What you are asked to do
I need the lines below from the one with "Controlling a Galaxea" down to the one with "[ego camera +" reproduced exactly, both ends included, and nothing else.

Data provided
-- Opening Marker --

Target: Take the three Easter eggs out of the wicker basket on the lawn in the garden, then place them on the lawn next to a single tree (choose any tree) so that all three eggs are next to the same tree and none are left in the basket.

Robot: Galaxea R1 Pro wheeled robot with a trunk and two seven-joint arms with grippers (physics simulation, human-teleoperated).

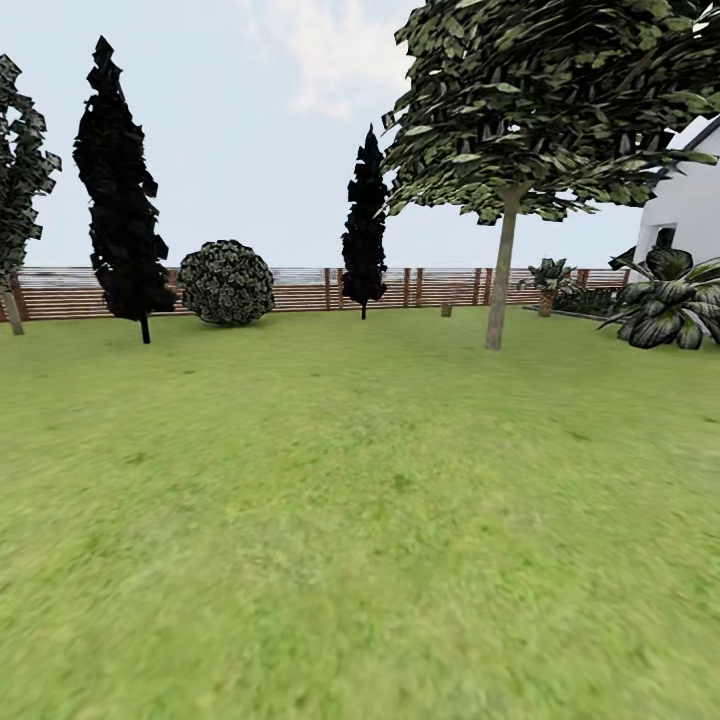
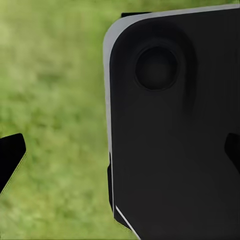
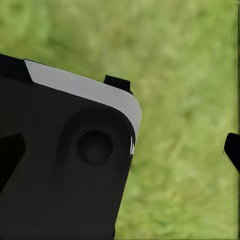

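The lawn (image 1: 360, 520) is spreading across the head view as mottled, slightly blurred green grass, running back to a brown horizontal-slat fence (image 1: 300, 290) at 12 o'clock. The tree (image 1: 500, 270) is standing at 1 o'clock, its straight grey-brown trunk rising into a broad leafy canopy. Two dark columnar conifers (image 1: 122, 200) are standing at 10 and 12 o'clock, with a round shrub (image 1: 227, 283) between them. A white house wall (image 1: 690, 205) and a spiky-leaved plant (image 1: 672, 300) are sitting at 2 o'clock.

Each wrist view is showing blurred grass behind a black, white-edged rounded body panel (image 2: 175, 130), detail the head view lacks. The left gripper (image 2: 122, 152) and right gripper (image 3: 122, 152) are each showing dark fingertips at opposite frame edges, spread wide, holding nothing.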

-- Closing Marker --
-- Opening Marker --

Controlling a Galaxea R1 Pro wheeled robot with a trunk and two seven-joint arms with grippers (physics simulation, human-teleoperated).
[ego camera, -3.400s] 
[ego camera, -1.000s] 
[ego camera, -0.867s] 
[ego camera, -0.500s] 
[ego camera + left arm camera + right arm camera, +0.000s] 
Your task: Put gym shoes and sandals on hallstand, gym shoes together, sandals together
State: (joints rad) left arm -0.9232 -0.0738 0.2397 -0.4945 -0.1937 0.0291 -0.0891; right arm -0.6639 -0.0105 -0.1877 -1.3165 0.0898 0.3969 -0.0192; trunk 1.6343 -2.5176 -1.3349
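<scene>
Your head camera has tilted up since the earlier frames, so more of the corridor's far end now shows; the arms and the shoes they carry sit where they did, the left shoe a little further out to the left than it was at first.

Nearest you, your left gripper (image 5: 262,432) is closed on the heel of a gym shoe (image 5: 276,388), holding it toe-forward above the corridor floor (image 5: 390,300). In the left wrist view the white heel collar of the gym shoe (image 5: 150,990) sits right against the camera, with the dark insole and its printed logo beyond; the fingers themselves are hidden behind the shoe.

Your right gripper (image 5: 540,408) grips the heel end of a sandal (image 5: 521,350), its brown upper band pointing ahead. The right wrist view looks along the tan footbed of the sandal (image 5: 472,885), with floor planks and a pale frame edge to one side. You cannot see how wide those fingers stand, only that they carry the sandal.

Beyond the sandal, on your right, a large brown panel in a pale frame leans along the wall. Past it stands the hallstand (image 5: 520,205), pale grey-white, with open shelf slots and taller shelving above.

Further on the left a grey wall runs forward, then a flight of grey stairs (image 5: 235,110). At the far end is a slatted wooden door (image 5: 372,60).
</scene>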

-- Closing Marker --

Task response
Controlling a Galaxea R1 Pro wheeled robot with a trunk and two seven-joint arms with grippers (physics simulation, human-teleoperated).
[ego camera, -3.400s] 
[ego camera, -1.000s] 
[ego camera, -0.867s] 
[ego camera, -0.500s] 
[ego camera + left arm camera + right arm camera, +0.000s] 

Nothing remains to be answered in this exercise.